[Data entries]
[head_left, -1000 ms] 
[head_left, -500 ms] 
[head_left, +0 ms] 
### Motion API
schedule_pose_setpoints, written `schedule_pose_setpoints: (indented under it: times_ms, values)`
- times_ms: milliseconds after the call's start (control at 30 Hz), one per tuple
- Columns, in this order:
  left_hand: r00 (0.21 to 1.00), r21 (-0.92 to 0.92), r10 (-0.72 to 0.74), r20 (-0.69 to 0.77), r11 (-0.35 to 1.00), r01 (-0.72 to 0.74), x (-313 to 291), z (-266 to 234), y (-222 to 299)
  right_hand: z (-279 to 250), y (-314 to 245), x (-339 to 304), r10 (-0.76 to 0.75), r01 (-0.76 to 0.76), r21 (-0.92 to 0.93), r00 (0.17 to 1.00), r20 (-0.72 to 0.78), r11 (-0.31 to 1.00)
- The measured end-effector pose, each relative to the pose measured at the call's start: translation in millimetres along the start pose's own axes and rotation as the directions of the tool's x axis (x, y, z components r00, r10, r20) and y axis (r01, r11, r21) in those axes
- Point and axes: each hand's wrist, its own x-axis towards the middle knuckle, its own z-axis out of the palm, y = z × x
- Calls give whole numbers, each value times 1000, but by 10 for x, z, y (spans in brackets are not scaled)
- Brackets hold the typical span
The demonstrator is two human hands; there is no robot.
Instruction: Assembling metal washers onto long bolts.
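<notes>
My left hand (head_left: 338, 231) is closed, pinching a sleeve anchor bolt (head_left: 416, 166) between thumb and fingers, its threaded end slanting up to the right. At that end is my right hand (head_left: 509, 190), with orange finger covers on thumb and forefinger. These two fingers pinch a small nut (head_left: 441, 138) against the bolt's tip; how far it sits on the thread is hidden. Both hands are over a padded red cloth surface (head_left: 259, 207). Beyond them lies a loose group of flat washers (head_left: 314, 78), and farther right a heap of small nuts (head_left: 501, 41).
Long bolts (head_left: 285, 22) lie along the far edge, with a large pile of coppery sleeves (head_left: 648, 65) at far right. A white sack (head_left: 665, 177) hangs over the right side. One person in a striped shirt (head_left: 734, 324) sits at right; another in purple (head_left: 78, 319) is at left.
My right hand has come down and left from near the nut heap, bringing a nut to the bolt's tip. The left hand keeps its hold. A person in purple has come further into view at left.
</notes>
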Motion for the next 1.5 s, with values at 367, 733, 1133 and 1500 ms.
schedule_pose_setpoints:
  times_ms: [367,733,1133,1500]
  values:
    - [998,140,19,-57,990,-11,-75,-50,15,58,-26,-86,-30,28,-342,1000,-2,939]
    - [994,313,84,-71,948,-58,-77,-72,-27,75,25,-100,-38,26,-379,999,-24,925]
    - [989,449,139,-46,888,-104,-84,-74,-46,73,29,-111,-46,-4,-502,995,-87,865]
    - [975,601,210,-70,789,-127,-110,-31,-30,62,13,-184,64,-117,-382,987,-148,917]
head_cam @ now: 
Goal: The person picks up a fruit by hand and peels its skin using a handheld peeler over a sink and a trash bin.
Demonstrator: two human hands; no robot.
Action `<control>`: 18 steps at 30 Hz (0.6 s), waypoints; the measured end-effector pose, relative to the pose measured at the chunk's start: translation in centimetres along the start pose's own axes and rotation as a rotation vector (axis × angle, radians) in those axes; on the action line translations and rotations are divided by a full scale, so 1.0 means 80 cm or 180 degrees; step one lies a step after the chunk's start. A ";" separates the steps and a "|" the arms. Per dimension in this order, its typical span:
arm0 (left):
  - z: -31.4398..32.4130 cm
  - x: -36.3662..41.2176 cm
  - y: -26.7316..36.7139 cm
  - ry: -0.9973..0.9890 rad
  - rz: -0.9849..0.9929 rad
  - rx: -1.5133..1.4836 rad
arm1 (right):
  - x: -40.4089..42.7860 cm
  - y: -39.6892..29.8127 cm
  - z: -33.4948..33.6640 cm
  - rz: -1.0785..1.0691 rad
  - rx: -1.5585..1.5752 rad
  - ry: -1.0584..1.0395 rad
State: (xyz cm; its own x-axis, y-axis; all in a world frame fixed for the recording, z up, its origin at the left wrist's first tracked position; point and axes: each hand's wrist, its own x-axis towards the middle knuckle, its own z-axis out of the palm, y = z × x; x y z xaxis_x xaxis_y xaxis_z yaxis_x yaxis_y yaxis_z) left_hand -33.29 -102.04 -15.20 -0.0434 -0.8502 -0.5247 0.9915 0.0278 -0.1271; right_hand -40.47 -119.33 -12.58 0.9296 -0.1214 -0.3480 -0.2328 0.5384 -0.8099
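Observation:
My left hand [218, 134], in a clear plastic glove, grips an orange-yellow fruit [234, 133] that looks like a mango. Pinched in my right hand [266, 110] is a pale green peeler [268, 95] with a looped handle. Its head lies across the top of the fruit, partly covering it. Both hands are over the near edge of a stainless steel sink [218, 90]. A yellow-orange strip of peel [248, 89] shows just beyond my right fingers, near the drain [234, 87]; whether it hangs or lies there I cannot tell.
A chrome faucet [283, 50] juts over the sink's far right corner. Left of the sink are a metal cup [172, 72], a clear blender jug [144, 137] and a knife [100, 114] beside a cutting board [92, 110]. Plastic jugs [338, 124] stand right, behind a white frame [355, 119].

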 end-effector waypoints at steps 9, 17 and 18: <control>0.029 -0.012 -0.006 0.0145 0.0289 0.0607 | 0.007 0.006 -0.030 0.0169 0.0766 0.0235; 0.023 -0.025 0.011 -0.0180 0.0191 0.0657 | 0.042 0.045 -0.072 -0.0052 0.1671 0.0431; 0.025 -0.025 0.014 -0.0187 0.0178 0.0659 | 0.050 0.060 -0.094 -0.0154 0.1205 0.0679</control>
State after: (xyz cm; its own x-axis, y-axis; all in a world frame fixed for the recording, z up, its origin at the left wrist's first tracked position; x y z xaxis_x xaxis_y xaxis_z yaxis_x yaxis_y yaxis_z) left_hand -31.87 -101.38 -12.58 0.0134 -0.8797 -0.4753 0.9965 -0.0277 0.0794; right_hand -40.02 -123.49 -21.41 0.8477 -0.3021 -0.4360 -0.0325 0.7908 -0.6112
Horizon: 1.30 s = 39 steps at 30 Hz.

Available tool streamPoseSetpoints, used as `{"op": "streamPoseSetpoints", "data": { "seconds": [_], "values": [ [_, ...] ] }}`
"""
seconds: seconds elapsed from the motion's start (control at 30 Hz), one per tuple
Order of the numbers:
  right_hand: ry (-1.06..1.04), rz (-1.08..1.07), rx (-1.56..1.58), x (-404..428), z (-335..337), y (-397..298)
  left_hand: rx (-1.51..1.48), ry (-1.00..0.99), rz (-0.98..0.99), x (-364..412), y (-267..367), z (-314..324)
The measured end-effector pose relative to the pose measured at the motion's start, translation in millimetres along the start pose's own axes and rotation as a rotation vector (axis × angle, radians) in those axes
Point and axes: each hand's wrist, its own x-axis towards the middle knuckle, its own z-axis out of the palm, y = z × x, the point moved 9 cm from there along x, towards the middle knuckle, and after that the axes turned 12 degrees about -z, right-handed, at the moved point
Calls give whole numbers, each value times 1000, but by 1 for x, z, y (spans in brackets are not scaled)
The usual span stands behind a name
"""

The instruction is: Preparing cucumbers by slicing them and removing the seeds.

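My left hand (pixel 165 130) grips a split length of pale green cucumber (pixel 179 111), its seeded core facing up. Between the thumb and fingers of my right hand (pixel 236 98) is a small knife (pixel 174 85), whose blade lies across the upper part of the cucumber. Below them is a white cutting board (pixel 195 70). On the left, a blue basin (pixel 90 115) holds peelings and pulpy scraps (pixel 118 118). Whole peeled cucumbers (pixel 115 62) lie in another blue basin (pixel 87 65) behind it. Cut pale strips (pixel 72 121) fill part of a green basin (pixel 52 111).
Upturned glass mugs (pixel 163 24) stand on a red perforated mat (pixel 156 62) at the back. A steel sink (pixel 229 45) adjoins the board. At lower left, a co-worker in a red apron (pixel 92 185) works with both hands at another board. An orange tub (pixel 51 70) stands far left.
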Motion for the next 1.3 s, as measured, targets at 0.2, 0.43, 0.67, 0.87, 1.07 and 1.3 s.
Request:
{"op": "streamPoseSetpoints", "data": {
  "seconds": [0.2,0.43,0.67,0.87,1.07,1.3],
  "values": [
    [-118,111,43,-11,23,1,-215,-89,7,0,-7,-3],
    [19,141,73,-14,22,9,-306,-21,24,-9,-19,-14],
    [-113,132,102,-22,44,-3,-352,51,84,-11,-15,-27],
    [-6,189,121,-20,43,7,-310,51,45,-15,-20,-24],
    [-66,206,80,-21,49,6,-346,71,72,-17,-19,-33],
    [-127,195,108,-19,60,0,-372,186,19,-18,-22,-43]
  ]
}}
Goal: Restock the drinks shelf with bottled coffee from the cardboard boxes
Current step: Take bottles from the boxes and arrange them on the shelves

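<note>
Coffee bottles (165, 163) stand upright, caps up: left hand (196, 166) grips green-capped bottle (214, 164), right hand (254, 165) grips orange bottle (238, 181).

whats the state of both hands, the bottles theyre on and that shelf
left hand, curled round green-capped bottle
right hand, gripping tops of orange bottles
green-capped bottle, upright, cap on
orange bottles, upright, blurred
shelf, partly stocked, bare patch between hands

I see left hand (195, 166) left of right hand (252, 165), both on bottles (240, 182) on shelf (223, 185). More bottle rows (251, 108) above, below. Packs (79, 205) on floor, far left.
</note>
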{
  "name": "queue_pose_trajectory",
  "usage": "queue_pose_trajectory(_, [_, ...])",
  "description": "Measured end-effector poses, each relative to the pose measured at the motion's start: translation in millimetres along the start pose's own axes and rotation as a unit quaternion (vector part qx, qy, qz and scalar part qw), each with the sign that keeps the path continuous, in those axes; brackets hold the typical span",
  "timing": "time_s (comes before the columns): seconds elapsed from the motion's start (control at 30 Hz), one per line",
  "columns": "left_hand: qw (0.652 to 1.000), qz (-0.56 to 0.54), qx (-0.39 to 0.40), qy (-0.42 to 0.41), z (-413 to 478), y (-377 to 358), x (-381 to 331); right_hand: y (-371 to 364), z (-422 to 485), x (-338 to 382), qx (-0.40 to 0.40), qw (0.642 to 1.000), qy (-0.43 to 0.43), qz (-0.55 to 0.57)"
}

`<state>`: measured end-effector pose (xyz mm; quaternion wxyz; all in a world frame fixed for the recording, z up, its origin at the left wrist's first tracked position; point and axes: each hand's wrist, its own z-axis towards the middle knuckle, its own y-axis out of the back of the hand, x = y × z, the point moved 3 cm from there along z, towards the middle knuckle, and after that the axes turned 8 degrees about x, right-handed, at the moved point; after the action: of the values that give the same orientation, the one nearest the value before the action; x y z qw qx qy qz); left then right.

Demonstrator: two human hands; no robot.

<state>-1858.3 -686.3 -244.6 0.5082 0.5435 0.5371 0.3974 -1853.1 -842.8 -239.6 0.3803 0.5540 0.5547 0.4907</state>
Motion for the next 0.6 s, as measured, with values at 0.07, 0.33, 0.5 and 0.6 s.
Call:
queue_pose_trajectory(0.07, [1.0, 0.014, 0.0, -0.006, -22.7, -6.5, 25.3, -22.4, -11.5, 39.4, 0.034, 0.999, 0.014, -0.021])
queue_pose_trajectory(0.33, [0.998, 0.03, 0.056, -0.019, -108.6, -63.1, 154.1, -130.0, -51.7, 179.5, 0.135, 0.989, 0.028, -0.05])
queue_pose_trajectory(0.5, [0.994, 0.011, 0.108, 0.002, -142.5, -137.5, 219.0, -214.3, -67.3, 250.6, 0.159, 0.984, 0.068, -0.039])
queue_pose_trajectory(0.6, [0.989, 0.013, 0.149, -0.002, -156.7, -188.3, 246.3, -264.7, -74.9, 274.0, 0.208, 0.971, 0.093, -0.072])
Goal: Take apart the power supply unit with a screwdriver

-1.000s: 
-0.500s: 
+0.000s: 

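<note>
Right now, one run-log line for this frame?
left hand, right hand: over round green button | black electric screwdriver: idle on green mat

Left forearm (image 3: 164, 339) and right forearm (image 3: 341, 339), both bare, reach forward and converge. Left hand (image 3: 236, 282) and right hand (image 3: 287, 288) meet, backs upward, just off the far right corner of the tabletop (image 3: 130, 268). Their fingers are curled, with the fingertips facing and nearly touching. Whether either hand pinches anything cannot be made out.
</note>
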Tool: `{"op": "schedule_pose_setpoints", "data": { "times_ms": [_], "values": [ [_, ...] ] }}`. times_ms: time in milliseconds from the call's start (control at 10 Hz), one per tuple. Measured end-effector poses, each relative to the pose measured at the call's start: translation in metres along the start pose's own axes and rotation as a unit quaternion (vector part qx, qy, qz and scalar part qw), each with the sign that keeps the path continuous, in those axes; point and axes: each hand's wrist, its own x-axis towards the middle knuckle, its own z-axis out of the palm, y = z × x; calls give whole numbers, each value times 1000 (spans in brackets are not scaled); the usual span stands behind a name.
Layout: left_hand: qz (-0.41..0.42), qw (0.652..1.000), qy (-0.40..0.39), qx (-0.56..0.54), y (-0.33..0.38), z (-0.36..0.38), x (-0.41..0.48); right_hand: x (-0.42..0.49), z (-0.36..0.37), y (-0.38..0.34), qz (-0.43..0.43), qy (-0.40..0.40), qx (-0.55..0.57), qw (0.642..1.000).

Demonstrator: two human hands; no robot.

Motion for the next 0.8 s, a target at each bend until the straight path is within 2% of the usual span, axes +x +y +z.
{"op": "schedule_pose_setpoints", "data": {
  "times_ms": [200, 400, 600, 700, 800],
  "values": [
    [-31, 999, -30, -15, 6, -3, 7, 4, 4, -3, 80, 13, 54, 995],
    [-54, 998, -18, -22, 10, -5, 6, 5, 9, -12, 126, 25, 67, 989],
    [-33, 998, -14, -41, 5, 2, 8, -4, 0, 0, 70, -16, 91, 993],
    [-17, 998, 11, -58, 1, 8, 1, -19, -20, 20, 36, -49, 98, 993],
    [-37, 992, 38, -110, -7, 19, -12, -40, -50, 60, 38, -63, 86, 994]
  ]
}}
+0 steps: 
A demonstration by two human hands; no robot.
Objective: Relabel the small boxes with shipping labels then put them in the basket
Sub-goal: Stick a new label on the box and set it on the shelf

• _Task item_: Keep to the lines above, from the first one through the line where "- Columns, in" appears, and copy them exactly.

• _The completed task_:
[head_left, -1000 ms] 
[head_left, -500 ms] 
[head_left, +0 ms] 
### Motion API
schedule_pose_setpoints, written `schedule_pose_setpoints: (indented under it: times_ms, values)`
- times_ms: milliseconds after the call's start (control at 30 Hz), one per tuple
- Columns, in this order:

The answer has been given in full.